Entretanto, se consagrarmos um quarto de nosso tempo
cessando nossos esforços pessoais
a deixar tranquilamente o espírito da Natureza impregnar o nosso,
poderíamos reconsiderar a lista de nossos desejos e, ao fazê-lo,
assegurar igualmente a cooperação da Natureza
para obter o que almejamos.
Paul Brunton

Músicos, poetas, escritores, atores, artistas plásticos têm a noção exata do espaço para a respiração. Este pode ser até infinitesimal, mas está sempre a existir. É a pausa a intermediar a frase musical, é a vírgula para quem escreve, o respirar para o ator, o traço a interligar com leveza a feitura do desenho. Habituamo-nos, desde o aprendizado, a essa interrupção momentânea, que possibilita retomadas. Na excelência, grandes poetas, escritores, compositores, intérpretes, atores e artistas de artes visuais sabem conduzir de maneira inefável o espaço que leva à palavra ou o som àquilo que segue ou, ainda, a separação a levar à harmonia das cores.  Não por outro motivo são eles reverenciados por quem se irmana ao conteúdo transmitido. Quando há a simbiose plena música-poema, tem-se então a magia. Entre tantos exemplos, Schubert, Fauré e Debussy souberam extrair o maravilhamento do texto poético em música inefável  e conseguiram estabelecer  momentos absolutos em que palavra e som encontram o sentido transcendente da respiração. Sob outra égide, a do leigo, qual não é o prazer na leitura de um belo poema ou de um texto impecável, onde todos os contornos desse “tempo imaginário” podem ser captados?

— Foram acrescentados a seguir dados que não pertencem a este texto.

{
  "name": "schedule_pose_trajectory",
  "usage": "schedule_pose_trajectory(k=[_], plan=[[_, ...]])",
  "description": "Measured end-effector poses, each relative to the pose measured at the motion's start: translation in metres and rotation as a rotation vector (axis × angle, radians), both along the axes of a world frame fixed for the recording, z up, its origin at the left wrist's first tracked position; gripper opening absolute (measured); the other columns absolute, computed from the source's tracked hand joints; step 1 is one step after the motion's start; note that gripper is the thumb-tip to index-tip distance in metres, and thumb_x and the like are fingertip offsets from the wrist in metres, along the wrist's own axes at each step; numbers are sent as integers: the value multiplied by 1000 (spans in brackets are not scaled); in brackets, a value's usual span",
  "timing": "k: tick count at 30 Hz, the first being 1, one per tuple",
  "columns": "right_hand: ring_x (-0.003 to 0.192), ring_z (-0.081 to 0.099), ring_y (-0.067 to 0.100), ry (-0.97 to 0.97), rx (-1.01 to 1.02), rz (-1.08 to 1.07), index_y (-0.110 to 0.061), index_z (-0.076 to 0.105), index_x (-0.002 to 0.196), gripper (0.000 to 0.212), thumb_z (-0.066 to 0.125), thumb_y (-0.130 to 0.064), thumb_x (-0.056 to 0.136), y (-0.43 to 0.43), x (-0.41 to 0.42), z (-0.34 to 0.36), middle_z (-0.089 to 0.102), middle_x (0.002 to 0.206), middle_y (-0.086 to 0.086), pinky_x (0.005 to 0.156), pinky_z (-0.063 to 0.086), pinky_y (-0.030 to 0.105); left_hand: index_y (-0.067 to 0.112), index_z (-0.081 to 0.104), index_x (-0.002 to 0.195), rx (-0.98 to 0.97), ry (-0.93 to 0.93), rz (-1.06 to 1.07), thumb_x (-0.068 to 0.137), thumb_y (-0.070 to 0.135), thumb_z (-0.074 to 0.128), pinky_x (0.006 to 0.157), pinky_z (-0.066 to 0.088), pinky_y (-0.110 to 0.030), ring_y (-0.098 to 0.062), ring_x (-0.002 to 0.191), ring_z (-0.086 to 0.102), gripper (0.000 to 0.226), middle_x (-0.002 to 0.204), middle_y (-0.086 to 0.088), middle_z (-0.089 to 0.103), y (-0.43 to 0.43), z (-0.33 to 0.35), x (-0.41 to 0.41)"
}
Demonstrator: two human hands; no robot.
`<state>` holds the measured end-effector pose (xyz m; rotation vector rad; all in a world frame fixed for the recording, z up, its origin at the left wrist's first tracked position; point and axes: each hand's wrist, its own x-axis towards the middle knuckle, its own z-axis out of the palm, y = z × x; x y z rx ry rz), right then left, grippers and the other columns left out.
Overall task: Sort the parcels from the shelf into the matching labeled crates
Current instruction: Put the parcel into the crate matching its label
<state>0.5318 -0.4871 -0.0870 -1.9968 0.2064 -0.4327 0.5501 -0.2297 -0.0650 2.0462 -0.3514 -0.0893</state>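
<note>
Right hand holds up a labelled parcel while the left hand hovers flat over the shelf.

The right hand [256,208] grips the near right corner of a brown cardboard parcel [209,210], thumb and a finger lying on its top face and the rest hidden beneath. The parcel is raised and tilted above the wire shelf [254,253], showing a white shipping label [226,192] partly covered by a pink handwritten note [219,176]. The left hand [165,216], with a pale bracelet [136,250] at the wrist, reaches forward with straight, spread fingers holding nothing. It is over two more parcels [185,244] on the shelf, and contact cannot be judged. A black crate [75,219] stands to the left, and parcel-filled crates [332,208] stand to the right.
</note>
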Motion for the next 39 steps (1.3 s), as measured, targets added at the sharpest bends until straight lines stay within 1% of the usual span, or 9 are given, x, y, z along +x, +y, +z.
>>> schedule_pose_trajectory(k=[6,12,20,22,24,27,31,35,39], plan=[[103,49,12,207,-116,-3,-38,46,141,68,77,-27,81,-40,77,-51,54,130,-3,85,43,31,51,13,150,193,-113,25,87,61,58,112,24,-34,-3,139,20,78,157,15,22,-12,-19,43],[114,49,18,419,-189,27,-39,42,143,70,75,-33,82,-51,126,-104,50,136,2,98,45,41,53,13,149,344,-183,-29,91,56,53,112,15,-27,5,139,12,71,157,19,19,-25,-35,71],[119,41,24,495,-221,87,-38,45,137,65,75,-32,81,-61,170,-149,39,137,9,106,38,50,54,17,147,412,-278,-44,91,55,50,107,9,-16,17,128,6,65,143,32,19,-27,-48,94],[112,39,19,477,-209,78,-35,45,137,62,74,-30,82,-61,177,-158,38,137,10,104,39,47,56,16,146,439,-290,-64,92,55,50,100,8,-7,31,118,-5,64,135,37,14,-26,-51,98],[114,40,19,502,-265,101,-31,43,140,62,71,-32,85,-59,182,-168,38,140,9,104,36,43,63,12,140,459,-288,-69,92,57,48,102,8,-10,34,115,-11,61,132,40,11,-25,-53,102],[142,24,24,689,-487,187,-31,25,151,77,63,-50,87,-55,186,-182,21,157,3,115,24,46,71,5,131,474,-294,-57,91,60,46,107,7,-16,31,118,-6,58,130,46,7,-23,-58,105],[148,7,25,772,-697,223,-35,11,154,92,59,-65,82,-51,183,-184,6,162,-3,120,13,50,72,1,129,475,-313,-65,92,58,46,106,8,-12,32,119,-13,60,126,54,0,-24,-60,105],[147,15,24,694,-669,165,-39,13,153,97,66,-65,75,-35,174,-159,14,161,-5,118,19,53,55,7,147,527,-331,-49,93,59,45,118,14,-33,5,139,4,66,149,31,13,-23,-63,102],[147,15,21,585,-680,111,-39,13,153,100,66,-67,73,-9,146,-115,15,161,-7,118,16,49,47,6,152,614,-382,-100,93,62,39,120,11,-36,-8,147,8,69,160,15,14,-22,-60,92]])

O respirar essencial à vida, possibilita, sob outra égide, um controle mais acentuado em determinadas atividades devido às peculiaridades. Brevíssimas interrupções ou pausas fazem parte de seus glossários. Contudo, essa respiração tem sido aniquilada cada vez mais acentuadamente pelos meios de comunicação. Antigamente, na passagem de uma propaganda para outra, tinha-se uma fração mínima de silêncio no rádio, e a separar um anúncio de outro na televisão, igualmente uma fração de segundo em que a tela ficava escura antes da publicidade seguinte. A rede de maior audiência teve no passado, inclusive, mínimas vinhetas representadas por charges articuladas intermediando as propagandas. Pouco a pouco, devido ao princípio fundamental do lucro e do tempo “precioso”, as propagandas foram sendo prensadas umas às outras, sem mais o  infinitesimal instante de separação entre elas. Esse processo converteu-se numa absoluta constante e torna-se aflitiva a sucessão de publicidades díspares – tantas delas verdadeiras câmaras da inconsequência  -, completamente dissonantes umas das outras. O generoso leitor, se prestar atenção,  observará essa assertiva, que chega a ser até um desrespeito ao ouvinte ou ao telespectador. Se necessidade há de se encaixar um número determinado de publicidades, não poderiam as empresas de comunicação eliminar essa verdadeira fusão, possibilitando a passagem de um e de outro anúncio numa sequência natural não tensa? Não bastaria encurtar determinados tempos de créditos ou outros artifícios?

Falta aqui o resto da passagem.